Şeyh Ahmet Senusi Ankara’da.....

Şeyh Senusi’nin Mustafa Kemal hakkında gördüğü rüya meşhurdur: “Bir gece rüyasında Hz. Peygamberimizi gören Şeyh Senusi, Peygamberimizin elini öpmek istemiş. Peygamber ona sol elini uzatmış

<Şeyh Ahmet Senusi Ankara’da.....

Meclis açıldıktan kısa bir süre sonra 15 Kasım 1920'de Şeyh Ahmet Senusi Ankara'ya gelmiş ve Anadolu'da Millî Mücadele lehine vaazlar vermeye başlamıştır.

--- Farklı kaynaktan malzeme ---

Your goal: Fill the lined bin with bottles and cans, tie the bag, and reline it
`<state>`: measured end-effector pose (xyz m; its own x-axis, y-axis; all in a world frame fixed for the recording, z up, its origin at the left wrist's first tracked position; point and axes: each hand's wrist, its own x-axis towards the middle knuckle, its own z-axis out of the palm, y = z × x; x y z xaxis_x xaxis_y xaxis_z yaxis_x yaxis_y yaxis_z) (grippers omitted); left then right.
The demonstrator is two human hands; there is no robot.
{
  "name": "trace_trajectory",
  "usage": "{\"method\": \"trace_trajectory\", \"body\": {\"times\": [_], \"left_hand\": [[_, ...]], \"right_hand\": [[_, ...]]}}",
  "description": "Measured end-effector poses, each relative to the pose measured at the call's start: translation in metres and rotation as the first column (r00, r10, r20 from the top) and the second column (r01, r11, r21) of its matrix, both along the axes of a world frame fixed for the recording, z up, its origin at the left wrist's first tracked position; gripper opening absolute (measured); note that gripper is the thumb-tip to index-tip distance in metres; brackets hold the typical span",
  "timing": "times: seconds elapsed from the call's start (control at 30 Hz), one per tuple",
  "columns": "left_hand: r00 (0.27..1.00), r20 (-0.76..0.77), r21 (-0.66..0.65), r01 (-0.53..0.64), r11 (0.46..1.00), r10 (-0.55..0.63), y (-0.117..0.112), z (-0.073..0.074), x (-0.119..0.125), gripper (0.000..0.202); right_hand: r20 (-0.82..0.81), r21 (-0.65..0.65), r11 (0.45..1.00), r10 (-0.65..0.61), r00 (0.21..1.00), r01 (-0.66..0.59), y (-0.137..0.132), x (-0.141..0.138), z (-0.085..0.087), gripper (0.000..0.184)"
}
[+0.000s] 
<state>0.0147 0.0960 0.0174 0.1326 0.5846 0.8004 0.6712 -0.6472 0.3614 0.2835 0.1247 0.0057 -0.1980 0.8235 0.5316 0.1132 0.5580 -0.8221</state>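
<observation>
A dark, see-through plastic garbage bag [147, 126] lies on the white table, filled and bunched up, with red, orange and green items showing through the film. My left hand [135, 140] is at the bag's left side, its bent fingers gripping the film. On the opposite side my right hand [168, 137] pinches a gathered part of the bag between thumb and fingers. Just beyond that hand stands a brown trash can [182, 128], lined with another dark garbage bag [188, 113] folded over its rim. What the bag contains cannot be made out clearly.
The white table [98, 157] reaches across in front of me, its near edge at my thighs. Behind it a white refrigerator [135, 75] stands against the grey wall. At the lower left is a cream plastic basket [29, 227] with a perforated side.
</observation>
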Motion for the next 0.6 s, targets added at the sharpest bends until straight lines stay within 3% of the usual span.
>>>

Şeyh Senusi'nin Mustafa Kemal hakkında gördüğü rüya meşhurdur:

"Bir gece rüyasında Hz. Peygamberimizi gören Şeyh Senusi, Peygamberimizin elini öpmek istemiş. Peygamber ona sol elini uzatmış.

Şeyh, Peygambere hitaben, 'Ya Resûlallah, niçin sağ elinizi vermediniz?' diye sormuş.

Hz. Peygamber, Sağ elimi Ankara'da Mustafa Kemal'e uzattım' buyurmuş."

Şeyh Senusi, 1920'de bir beyanname yayınlar:

"İslami farzların namazdan sonra en önemlisi cihaddır. Hüküm-kuvvet sahibi TBMM çeşitli düşmanlara karşı müdafaada bulunup İslam mülkünü istiladan kurtardığından meşruiyeti her türlü şüphenin üzerindedir.

Bütün hukuk ve görevler Meclis'indir.

Millet Meclisi'nin başkanlığında bulunan Mustafa Kemal Paşa Hazretlerinin bu millî ve dinî mücadelelerini İslamî ölçü ile destekleyip adı geçen kişinin ve meclisin oluşturduğu dayanış-maya uygun olan bu usul dışında bir görüş yürütülmesi İslam'a aykırıdır."

Yunan işgali
 
"15 Mayıs 1919'da İzmir'e çıkan Yunan kuvvetleri, İstanbul'daki işgalci güçlerin onayı ile, İzmir, Aydın, Manisa, Ayvalık ve Edremit'i ele geçirmiş, altı aylık bir sessizlikten sonra Yunan kuvvetleri 22 Haziran 1920'de saldırıya geçerek 8 Temmuz'a kadar Salihli, Akhisar, Alaşehir, Balıkesir, Bandırma, İznik ve Bursa'yı ele geçirmişti.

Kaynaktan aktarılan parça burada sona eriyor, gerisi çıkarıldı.